The whole listing below is to be returned without alteration.

::::

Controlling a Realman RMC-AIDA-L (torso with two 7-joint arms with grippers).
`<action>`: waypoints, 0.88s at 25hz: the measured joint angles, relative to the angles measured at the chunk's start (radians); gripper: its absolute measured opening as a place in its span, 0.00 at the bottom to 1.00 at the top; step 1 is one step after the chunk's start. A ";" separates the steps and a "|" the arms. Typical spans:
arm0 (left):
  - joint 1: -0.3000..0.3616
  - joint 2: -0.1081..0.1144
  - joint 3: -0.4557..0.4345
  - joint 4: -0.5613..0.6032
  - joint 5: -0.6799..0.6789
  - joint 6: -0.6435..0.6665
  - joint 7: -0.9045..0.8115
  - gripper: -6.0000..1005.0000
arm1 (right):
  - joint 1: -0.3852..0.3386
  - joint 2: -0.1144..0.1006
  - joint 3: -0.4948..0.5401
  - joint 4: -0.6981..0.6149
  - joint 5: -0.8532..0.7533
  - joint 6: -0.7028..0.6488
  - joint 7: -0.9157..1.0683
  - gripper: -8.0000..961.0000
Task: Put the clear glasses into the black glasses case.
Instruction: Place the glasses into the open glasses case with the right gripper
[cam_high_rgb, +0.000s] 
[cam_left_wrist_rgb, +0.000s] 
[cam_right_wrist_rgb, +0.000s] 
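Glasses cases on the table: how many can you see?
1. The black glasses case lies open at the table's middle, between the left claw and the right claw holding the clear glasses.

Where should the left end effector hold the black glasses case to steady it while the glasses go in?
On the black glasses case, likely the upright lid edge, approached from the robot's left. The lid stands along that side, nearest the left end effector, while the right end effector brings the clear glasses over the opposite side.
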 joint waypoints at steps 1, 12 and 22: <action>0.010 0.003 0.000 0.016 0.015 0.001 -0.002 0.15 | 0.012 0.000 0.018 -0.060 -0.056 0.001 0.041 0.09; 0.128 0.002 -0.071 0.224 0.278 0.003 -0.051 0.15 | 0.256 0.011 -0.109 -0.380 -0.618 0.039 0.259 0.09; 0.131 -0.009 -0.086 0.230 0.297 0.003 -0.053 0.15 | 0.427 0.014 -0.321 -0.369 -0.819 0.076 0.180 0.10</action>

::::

PROBLEM SOLUTION.
Controlling a Realman RMC-AIDA-L (torso with two 7-joint arms with grippers).
`<action>`: waypoints, 0.88s at 25hz: the measured joint angles, relative to the angles measured at the chunk's start (radians); gripper: its absolute measured opening as a place in its span, 0.00 at the bottom to 1.00 at the top; step 1 is one step after the chunk's start. A ";" separates the steps and a "|" the arms. Typical spans:
arm0 (left):
  - joint 1: -0.3000..0.3616
  - joint 2: -0.1081..0.1144
  - joint 3: -0.4557..0.4345
  - joint 4: -0.5613..0.6032
  - joint 5: -0.6799..0.6789
  - joint 6: -0.6435..0.6665
  - joint 7: -0.9045..0.8115
  - gripper: -6.0000..1005.0000
arm1 (right):
  - joint 1: -0.3852..0.3386
  - joint 2: -0.1144..0.1006
  - joint 3: -0.4948..0.5401
  - joint 4: -0.6981..0.6149
  - joint 5: -0.8532..0.7533
  - joint 6: -0.7028..0.6488
  - joint 7: -0.9157..1.0683
  - gripper: -8.0000..961.0000
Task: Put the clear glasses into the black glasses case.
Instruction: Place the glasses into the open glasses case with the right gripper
[cam_high_rgb, +0.000s] 
[cam_left_wrist_rgb, +0.000s] 
[cam_right_wrist_rgb, +0.000s] 
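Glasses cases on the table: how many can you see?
1. The black glasses case lies open at the table's middle, between the left claw and the right claw holding the clear glasses.

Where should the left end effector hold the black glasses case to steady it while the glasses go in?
On the black glasses case, likely the upright lid edge, approached from the robot's left. The lid stands along that side, nearest the left end effector, while the right end effector brings the clear glasses over the opposite side.
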 joint waypoints at steps 1, 12 and 22: <action>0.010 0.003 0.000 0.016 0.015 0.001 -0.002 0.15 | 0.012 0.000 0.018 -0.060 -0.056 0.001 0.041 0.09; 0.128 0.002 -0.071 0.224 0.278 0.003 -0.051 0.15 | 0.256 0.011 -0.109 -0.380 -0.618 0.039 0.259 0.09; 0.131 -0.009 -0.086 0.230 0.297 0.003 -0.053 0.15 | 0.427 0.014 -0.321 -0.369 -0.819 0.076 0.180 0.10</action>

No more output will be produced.